Hungry with curiosity, I read more from that list of corporate uses to see where else Handel Graphic might be seen, and was startled by just how many unlikely-seeming places it had appeared. Here are a few notables:
“It was a popular font in the 1980s due to its futuristic design, and even today is used to signify the future; it has been used in the credits of both Star Trek: Voyager and Star Trek: Deep Space Nine as well as the logo for Close Encounters of the Third Kind.” I love the idea that, in 1974, a range of cars that really were among the least progressive or forward-thinking in the world, adopting a font that would come to be associated with science fiction.
“The Walt Disney Company used Handel Gothic in the logo of The Disney Channel from 1983 to 1986. The font was also used on the Walt Disney Home Video logo Neon Mickey from 1983 to 1986. Additionally it was featured on the 1971 to 1996 Walt Disney World logo with a Mickey silhouette within an oversized “D”, as well as on signage within EPCOT Center prior to refurbishments” Of course! I remember the sign for Spaceship Earth and sundry other Epcot attractions, and thinking them kind of neat, but never linking it with square-rigged Swedish cars.
So invested was I in the information I had discovered, that I addressed Richard Porter of Top Gear UK scriptwriting fame in the tweet. He’s been assembling a book of car trivia and recently invited folk to share their tedious facts. This could be mine. He replied, too, if only to throw a few buckets of piss on my bonfire.
“I’m not sure this is correct” he said, and quite rightly pointed out that Volvo has its own font called Volvo Broad, which, as soon as you see it, is instantly familiar from promotional hoardings and advertising releases over the last few decades. It’s true. But it’s very different to the font that appears on this Volvo S60’s engine start knob, on the Volvo 760’s instrument cluster, the S40’s centre console controls seen below and other places too numerous to mention.

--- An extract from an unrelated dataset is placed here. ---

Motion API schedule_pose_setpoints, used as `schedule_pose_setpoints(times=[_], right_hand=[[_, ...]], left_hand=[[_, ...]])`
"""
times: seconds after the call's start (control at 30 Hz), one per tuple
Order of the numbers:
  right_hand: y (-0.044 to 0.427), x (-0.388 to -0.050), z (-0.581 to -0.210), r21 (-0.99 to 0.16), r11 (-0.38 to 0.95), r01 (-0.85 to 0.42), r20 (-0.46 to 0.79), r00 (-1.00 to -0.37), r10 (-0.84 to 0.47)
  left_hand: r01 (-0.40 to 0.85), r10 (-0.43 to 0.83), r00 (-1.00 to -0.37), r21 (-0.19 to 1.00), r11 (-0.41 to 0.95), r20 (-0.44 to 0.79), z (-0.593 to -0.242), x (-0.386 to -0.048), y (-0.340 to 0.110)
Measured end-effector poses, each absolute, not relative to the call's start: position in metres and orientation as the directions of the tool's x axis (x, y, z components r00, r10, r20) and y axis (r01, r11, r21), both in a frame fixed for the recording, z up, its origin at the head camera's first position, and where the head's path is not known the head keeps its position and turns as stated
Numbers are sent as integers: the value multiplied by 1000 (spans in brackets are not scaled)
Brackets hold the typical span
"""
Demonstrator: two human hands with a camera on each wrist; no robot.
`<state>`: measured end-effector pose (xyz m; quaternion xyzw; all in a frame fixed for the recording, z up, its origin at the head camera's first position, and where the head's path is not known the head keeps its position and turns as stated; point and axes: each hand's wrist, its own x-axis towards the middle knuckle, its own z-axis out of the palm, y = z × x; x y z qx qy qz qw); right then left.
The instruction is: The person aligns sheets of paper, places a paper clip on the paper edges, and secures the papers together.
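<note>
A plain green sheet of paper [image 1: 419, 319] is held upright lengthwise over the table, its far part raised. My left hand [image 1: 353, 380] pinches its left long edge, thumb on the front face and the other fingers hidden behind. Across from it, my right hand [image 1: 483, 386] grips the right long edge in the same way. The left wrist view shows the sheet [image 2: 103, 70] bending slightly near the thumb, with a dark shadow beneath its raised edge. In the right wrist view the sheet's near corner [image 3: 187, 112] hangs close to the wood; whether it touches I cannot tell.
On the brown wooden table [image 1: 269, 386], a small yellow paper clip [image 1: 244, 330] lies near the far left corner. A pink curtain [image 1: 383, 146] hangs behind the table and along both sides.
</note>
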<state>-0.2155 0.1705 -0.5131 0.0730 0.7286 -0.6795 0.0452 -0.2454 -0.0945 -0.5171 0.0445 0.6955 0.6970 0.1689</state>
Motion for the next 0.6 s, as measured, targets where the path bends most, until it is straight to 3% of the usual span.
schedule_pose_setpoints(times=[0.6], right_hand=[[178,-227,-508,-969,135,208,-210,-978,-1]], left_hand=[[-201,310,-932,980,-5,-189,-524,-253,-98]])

Other respondents pointed out, too, that there are clear differences between certain characters in the Handel Gothic alphabet and those that appear in a typical Volvo. The horizontal bar in upper case G, for instance, is a lot shorter in the car. Others, though, pointed out that typefaces themselves can end up being modified over the years. It could well be that the unmodified G was tried, but it was decided that a few visual tweaks were needed.
And that’s pretty much that. I’m pretty sure that Volvo’s long-serving font of choice in the years before its cars went all space-age and fly-by-wire, was Handel Gothic. And I’m also pretty sure that I’m going to keep spotting examples of typefaces in cars that I just swear that I’ve seen somewhere else, and later finding my suspicions realised.